Université Grenoble Alpes
Project: “Recombinant production of human C-type lectin: characterization of ligand binding profile, selectivity and structure of complex with ligands”
Many steps of cell/cell, host/pathogen interactions and cellular activation are required to access to the immune response. Those events require a broad range of membrane proteins that are often specific of a peculiar cell type. Those proteins of primary relevance to human health (pathogen receptors, chemokine receptors, adhesion molecules) constitute challenging projects for academic research but also for pharmaceutical applications. Our team is focused on two familly of membrane proteins involved in different steps of the immune response. The first family, the C-type Lectin Receptors family (CLRs) plays direct role, through glycan recognitions, in the pathogen sensing, their capture and subsequent immune regulation.

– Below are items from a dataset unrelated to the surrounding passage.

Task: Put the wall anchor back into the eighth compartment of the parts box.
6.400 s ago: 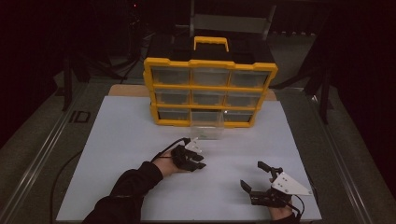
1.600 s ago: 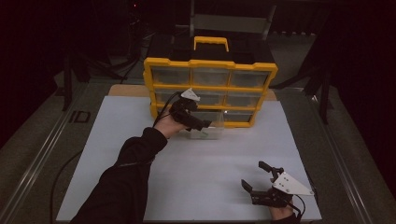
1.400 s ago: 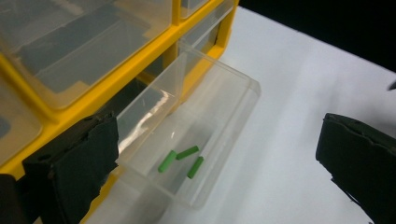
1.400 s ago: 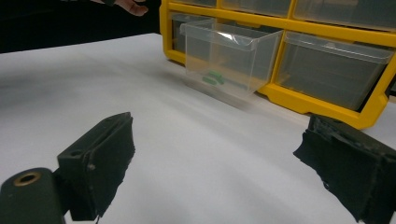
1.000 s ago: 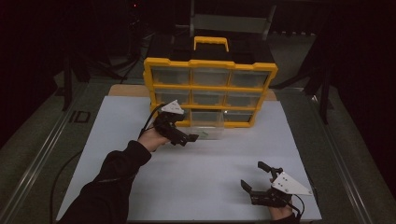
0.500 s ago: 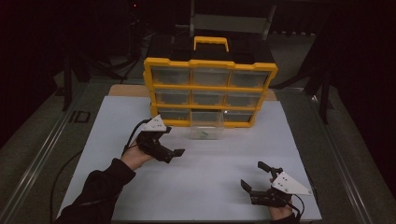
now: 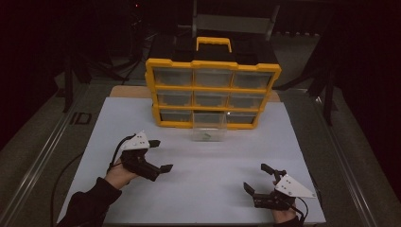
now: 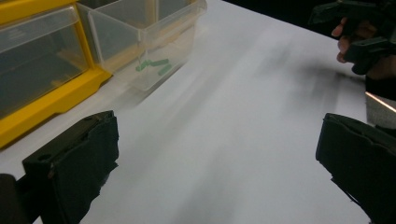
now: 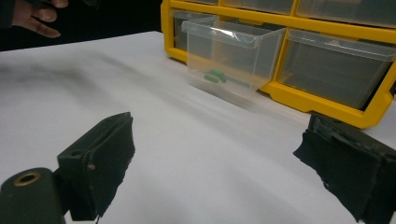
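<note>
A yellow organizer (image 7: 213, 92) with clear drawers stands at the back of the white board. Its bottom middle drawer (image 7: 208, 128) is pulled out toward me and holds small green pieces (image 8: 154, 66) (image 9: 215, 75). My left gripper (image 7: 160, 155) hovers open at the front left, well clear of the drawer, with nothing between its jaws. My right gripper (image 7: 259, 178) rests open near the front right edge, also empty. In the left gripper view the other hand (image 8: 359, 42) shows at the top right.
The white board (image 7: 203, 165) lies on a grey table with metal rails at both sides. A cable trails from the left gripper. Dark stands and equipment sit behind the organizer.
My left gripper has drawn back from the pulled-out drawer at the organizer to the front left of the board. The drawer stays out. The right gripper has not moved.
</note>
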`<state>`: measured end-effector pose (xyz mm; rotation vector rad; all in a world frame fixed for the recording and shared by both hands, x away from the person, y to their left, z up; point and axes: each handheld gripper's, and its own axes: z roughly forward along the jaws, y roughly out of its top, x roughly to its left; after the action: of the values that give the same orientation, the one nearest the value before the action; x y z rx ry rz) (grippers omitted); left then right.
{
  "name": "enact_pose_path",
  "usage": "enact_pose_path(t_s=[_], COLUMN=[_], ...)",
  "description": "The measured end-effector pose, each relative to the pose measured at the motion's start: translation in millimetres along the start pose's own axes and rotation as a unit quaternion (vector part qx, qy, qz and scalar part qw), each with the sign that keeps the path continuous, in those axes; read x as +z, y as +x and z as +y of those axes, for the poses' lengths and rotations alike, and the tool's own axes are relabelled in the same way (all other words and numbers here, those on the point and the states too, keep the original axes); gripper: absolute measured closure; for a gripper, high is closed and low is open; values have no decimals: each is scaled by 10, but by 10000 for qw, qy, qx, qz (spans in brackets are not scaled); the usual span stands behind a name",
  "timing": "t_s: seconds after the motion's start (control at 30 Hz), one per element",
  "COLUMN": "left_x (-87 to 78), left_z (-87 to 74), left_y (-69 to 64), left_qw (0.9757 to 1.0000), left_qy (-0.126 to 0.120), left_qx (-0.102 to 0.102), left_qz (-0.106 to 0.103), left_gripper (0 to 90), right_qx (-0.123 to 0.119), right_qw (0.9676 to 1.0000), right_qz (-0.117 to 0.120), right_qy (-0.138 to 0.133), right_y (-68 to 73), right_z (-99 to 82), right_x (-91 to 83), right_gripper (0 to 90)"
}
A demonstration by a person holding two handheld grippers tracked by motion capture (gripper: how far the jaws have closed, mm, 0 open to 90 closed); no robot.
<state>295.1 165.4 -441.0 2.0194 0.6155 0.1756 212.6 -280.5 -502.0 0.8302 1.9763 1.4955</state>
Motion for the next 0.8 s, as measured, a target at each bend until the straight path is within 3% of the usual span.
enact_pose_path(t_s=[0.27,0.7,0.8], left_x=[-122,-242,-245], left_z=[-226,-614,-692], left_y=[-75,-63,-60], left_qw=[10000,9990,9989], left_qy=[-58,-418,-403], left_qx=[-2,-156,-217], left_qz=[-20,66,62], left_gripper=[0,0,0], right_qx=[-16,-24,-12], right_qw=[10000,10000,10000], right_qz=[0,1,1], right_qy=[-12,-9,-2], right_y=[1,5,6], right_z=[1,-4,-5], right_x=[-3,3,5], right_gripper=[89,89,89])
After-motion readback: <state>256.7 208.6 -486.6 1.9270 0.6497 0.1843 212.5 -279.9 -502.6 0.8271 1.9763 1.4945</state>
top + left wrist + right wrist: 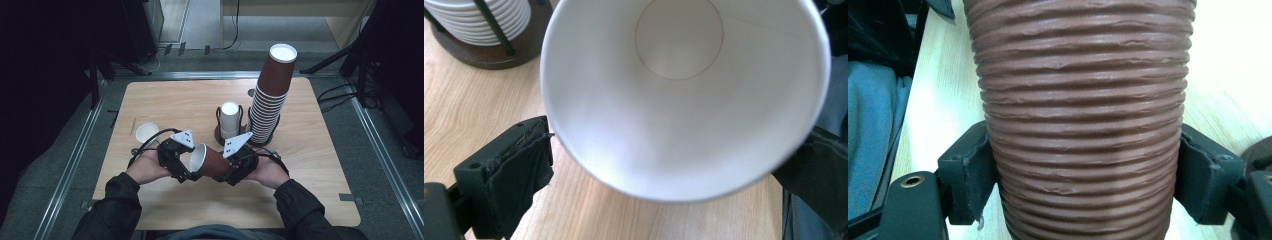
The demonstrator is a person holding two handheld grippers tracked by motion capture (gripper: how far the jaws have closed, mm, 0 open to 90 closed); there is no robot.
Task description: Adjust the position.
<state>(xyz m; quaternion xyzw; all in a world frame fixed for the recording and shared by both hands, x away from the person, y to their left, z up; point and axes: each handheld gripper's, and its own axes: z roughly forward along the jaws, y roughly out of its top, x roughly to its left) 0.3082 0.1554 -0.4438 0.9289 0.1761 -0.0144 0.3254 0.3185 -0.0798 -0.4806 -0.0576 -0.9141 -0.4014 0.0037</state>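
Item one: a brown ribbed paper cup (212, 162), white inside, lying on its side above the near middle of the wooden table (165, 100), its open mouth turned toward my left. My right claw (234, 171) is clamped on it; in the right gripper view both black pads press against the ribbed wall (1083, 130) low on the cup, one on each side. My left claw (181, 170) sits at the cup's mouth with its jaws spread wide; in the left gripper view the white rim (684, 100) lies between them, the left pad (524, 160) just at the rim's edge, and I cannot tell whether it truly touches. I count that claw as apart, gripping nothing. Item two: a tall stack of brown cups (272, 92), upside down in a dark wire holder, standing on the far right part of the table and leaning a little at the top. Item three: a shorter stack of white cups (230, 119) in a second holder just left of the tall stack, directly behind my two claws. Item four: a single white cup (146, 133) lying on the table to the left, near my left hand (147, 167) and apart from the stacks. My right hand (270, 172) rests close to the near edge.
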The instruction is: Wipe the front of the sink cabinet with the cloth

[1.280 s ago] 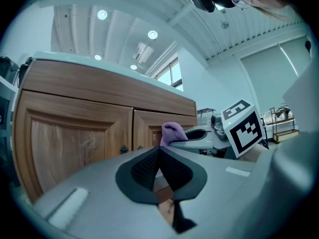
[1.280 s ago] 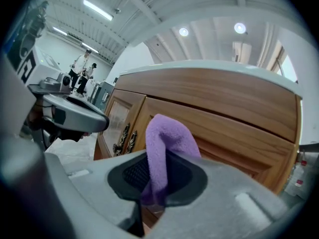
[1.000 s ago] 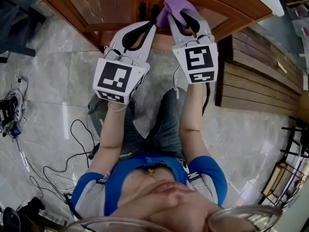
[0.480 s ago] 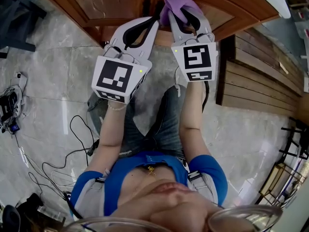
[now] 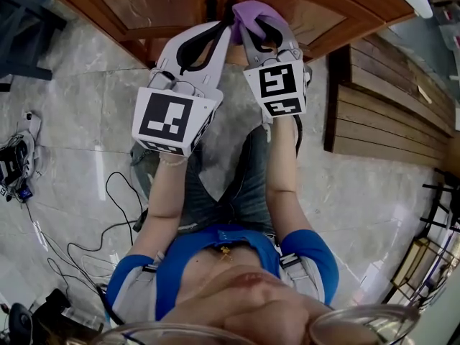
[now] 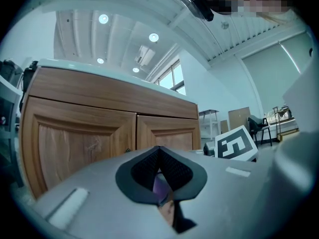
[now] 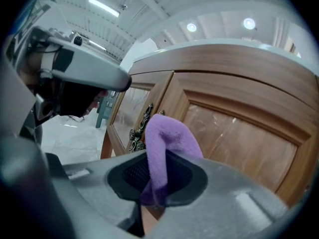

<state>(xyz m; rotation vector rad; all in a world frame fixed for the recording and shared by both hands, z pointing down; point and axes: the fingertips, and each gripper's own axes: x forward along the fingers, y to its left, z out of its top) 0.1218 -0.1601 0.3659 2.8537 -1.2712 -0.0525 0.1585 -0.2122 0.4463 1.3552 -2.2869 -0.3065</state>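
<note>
Both forearms (image 5: 284,164) reach straight ahead, bare, side by side and nearly parallel, blue sleeves at the shoulders.

The right claw (image 5: 256,24) is held up to the sink cabinet (image 5: 165,6) at the seam between its two doors. It is clenched on the purple cloth (image 7: 167,138), which stands up out of the jaws in a folded hump. In the right gripper view the cloth sits just beside the dark ornate door handles (image 7: 141,126), in front of the door panel right of them. We cannot settle whether it touches the wood.

The left claw (image 6: 159,151) rides just beside the right one, its tip close against the cloth in the head view. Its jaws are drawn together at the tips. A sliver of purple shows through the gap behind them; nipped or merely beyond, we cannot tell.

Around:
- The floor (image 5: 72,121) is pale stone tile.
- Loose black cables (image 5: 79,250) trail along the floor's left edge.
- Slatted wooden boards (image 5: 388,106) lie at the floor's right side, next to the cabinet's right end.
- The person's legs (image 5: 237,185), in jeans, sit below the forearms.
- The handles project at the seam, nearest the cloth.
</note>
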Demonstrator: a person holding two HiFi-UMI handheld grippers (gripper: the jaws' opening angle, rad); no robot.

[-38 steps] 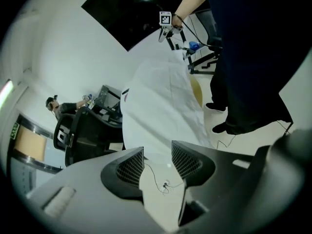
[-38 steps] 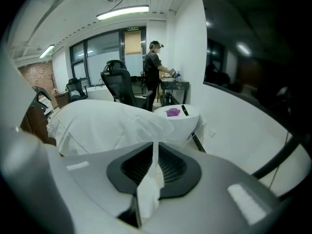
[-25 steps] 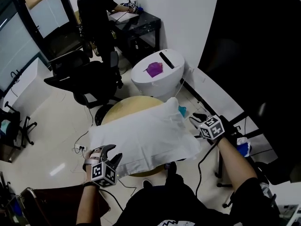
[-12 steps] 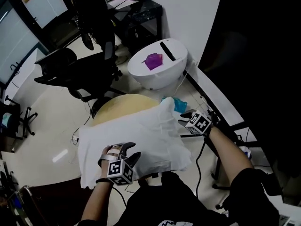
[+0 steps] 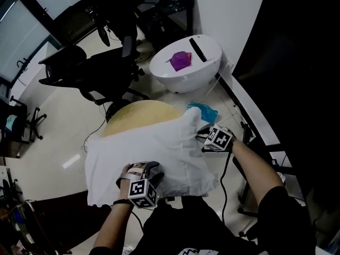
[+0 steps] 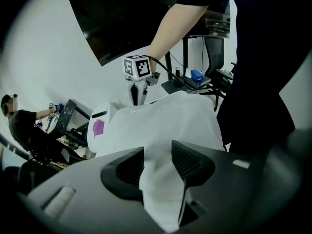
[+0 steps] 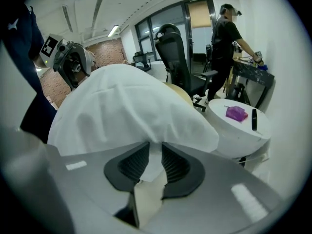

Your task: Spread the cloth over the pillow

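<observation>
Holds one claw in each hand above a round tan desk. On that desk, a white cloth draped over the pillow, hiding it fully, with only a puffed shape underneath to tell of it. Hangs past the desk rim at the near and left sides. At the near edge of the cloth, the left claw, clenched on a fold of it, white fabric filling the gap between the pads. At the far right corner, the right claw, also grasping the cloth; has just been closing its jaws further, with a pinch of the cloth between them. Beyond the desk, at the far right, a white pod carrying a purple thing and a black bar. On the floor near the right claw, a blue-green thing. At the far left, a black office chair.
</observation>
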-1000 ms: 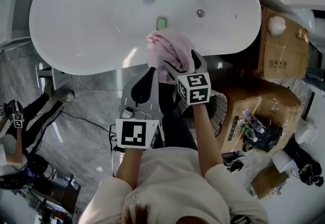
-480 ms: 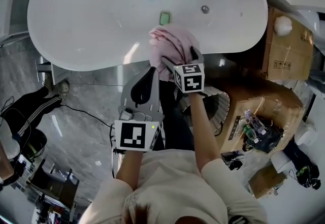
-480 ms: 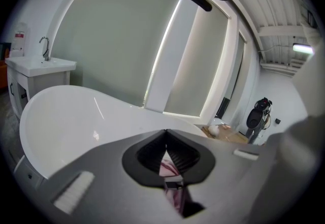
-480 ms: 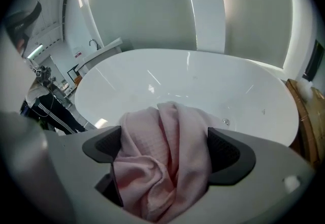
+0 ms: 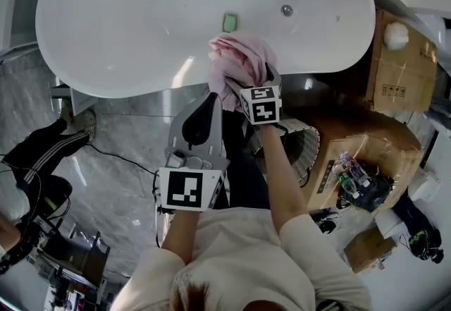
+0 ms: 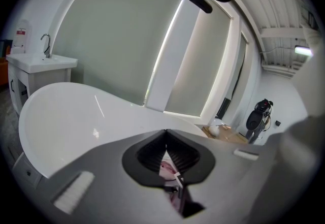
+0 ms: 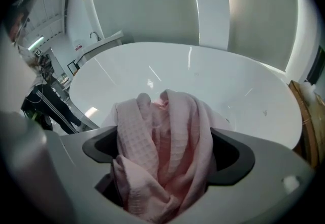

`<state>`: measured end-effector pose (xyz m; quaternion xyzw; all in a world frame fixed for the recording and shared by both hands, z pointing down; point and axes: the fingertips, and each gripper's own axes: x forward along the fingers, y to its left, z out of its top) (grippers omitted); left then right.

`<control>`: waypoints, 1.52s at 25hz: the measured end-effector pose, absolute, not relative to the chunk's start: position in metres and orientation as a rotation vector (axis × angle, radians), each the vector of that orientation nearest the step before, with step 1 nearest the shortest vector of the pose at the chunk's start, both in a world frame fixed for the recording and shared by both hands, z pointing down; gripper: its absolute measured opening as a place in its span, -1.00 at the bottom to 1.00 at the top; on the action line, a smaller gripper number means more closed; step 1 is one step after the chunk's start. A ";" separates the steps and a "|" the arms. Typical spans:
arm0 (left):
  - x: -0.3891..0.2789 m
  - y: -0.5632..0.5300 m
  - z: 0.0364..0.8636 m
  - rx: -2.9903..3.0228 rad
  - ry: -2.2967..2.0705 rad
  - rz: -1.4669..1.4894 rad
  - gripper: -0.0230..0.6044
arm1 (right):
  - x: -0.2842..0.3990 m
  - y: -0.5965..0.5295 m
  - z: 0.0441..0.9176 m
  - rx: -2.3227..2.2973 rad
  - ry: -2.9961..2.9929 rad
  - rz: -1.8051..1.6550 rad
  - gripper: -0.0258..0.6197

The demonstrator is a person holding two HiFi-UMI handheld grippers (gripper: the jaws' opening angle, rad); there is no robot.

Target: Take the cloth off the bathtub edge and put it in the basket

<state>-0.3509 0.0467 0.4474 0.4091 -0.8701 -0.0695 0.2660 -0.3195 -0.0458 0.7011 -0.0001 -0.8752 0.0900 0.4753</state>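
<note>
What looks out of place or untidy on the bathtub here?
The pink cloth lies crumpled in a heap on the near rim of the white bathtub, neither folded nor hung flat. Nothing looks spilled or broken.

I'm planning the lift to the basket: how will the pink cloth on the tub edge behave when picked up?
Probably floppy: the pink cloth lies bunched in soft folds on the bathtub rim, so loose ends would likely dangle. Its waffle weave looks grippy rather than slippery. The right gripper has just been opening its jaws, with the cloth between them.
</note>
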 end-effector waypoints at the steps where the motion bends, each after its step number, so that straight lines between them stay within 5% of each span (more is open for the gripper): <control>1: -0.351 0.048 0.449 1.111 -2.353 -0.171 -0.78 | -0.320 -0.046 0.702 -0.004 -2.139 0.217 0.62; 11: -0.353 0.048 0.449 1.120 -2.350 -0.172 -0.78 | -0.317 -0.046 0.698 -0.058 -2.104 0.191 0.43; 23: -0.355 0.049 0.440 1.171 -2.375 -0.123 -0.78 | -0.309 -0.036 0.670 -0.068 -2.121 0.171 -0.32; 38: -0.358 0.055 0.421 1.179 -2.415 -0.141 -0.78 | -0.300 -0.047 0.601 0.038 -2.282 0.211 -0.39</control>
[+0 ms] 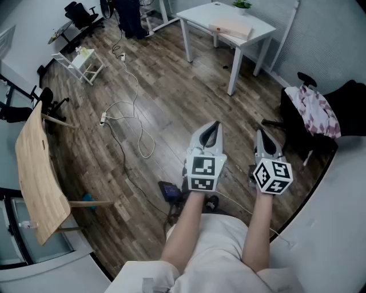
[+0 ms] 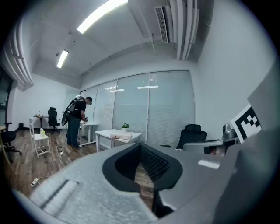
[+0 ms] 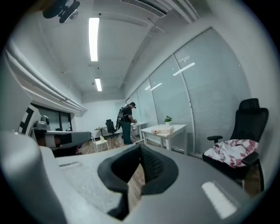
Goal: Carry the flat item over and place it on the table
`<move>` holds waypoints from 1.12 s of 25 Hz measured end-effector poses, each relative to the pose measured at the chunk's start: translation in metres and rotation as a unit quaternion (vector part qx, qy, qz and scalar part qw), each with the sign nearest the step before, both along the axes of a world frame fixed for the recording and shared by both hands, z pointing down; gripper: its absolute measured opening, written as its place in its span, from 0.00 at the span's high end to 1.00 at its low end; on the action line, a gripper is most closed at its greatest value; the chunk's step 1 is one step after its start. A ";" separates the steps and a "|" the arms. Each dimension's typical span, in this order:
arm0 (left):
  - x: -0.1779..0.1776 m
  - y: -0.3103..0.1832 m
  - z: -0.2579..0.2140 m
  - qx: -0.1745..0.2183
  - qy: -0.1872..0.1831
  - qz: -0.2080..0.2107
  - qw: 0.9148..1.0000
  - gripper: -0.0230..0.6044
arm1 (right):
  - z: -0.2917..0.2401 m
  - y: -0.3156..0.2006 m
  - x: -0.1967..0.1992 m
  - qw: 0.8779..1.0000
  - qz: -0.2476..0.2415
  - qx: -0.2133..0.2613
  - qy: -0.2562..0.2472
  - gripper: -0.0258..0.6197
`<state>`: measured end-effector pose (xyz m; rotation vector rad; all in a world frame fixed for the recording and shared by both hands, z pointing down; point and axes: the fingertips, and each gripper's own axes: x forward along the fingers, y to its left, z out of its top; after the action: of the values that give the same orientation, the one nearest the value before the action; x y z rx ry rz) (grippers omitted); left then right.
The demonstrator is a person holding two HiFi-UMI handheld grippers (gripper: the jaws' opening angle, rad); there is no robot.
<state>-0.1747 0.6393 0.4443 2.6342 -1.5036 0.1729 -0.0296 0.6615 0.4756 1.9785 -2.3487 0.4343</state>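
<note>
A large flat board of light wood [image 1: 35, 166] rests tilted at the far left of the head view, well away from both grippers. The white table [image 1: 201, 15] stands at the far end of the room, with a flat pale box [image 1: 231, 27] and a small plant [image 1: 242, 4] on it. My left gripper [image 1: 214, 126] and right gripper [image 1: 260, 134] hang side by side over the wooden floor, both shut and empty. The left gripper [image 2: 140, 151] faces the table [image 2: 117, 133]. Beyond the right gripper [image 3: 140, 152], the same table [image 3: 168, 130] shows.
A black office chair with a patterned cloth [image 1: 314, 109] stands close on the right. Cables [image 1: 132, 123] trail across the floor. A small white rack [image 1: 84, 63] and desks stand at the far left. A person [image 2: 78, 120] stands by a far desk.
</note>
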 end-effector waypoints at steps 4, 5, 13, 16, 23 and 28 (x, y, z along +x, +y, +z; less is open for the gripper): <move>0.004 0.006 -0.006 0.005 -0.003 0.011 1.000 0.95 | -0.004 0.004 -0.005 1.000 -0.006 0.005 0.003 0.96; 0.005 0.006 -0.009 0.008 -0.004 0.014 1.000 0.95 | -0.004 0.004 -0.003 1.000 -0.007 0.006 0.004 0.96; -0.038 -0.019 -0.049 0.043 -0.007 0.015 0.999 0.95 | -0.008 -0.015 0.013 1.000 -0.003 0.017 -0.010 0.96; -0.069 -0.040 -0.061 0.054 -0.009 -0.016 0.998 0.95 | -0.016 -0.031 0.022 1.000 -0.002 0.024 -0.015 0.96; -0.108 -0.104 -0.080 0.072 0.000 -0.066 0.995 0.95 | -0.036 -0.088 0.077 0.999 0.013 0.036 -0.011 0.96; -0.091 -0.171 -0.081 0.068 -0.006 -0.052 0.996 0.95 | -0.044 -0.150 0.104 0.999 0.029 0.037 -0.013 0.96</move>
<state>-0.2661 0.4680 0.3634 2.6508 -1.7102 0.0816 0.0745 0.5119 0.4312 2.0893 -2.3618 0.3822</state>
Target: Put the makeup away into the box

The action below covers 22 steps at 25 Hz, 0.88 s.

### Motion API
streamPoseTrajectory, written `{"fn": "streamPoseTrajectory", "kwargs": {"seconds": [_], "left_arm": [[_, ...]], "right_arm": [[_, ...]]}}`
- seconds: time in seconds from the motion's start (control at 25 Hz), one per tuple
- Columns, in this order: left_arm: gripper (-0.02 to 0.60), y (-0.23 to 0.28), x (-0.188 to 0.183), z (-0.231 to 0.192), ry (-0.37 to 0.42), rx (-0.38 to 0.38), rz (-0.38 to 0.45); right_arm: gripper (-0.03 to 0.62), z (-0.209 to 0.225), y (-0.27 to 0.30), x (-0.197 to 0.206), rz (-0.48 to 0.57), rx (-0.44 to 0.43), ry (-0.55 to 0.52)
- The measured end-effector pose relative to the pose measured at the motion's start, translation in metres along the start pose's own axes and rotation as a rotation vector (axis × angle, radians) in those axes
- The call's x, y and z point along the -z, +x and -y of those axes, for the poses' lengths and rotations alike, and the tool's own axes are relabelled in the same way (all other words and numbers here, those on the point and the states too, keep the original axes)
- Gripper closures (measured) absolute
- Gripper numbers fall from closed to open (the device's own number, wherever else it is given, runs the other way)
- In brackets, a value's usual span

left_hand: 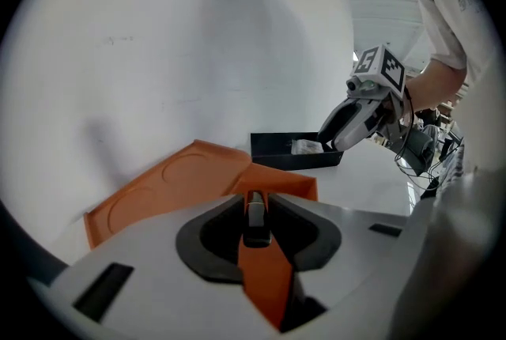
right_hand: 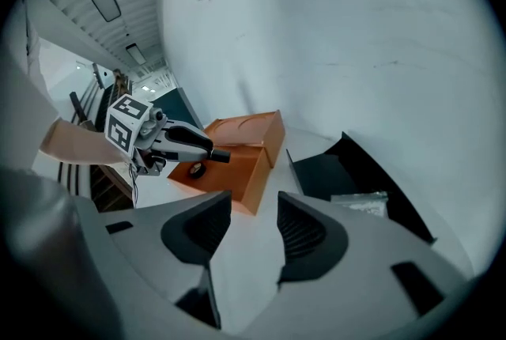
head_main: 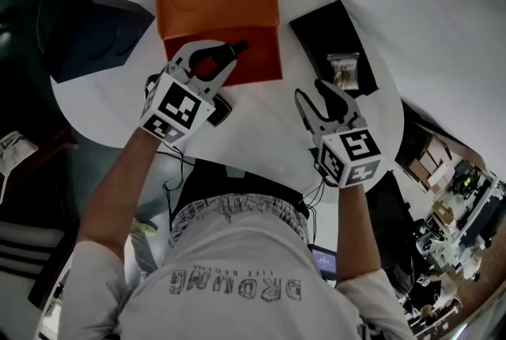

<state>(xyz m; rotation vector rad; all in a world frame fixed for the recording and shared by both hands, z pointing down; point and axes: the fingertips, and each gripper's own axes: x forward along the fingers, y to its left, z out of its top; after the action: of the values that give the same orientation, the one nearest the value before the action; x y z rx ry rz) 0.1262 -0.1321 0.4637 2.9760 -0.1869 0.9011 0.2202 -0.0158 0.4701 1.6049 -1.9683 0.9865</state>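
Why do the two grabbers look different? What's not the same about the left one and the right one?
The left gripper is shut on a thin dark makeup stick, but the right gripper has its jaws apart with nothing between them. The left gripper is over the orange box, while the right gripper is over the white table, beside the black tray. Both are white with dark pads.

Round white counter, with a black tray on its right side and a clear packet of something lying in it. Some dark blue furniture sits past the left edge. There are cluttered shelves off at the lower right.
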Motion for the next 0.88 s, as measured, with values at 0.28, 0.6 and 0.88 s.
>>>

The second family of protein studied in the lab are membrane enzymes involved in the first line of defense of the innate immune response. The NOX family of Nadph OXidase, whose historical member NOX2 is directly involved in the respiratory burst occurring during phagocytosis and responsible for the microbicidal activity of phagocytic cells.
Keywords: Glycobiology, Membrane protein, biophysical interactions studies, structural biology, recombinant protein production, drug design, pathogen recognition, HIV, electron transfert, oxidative stress.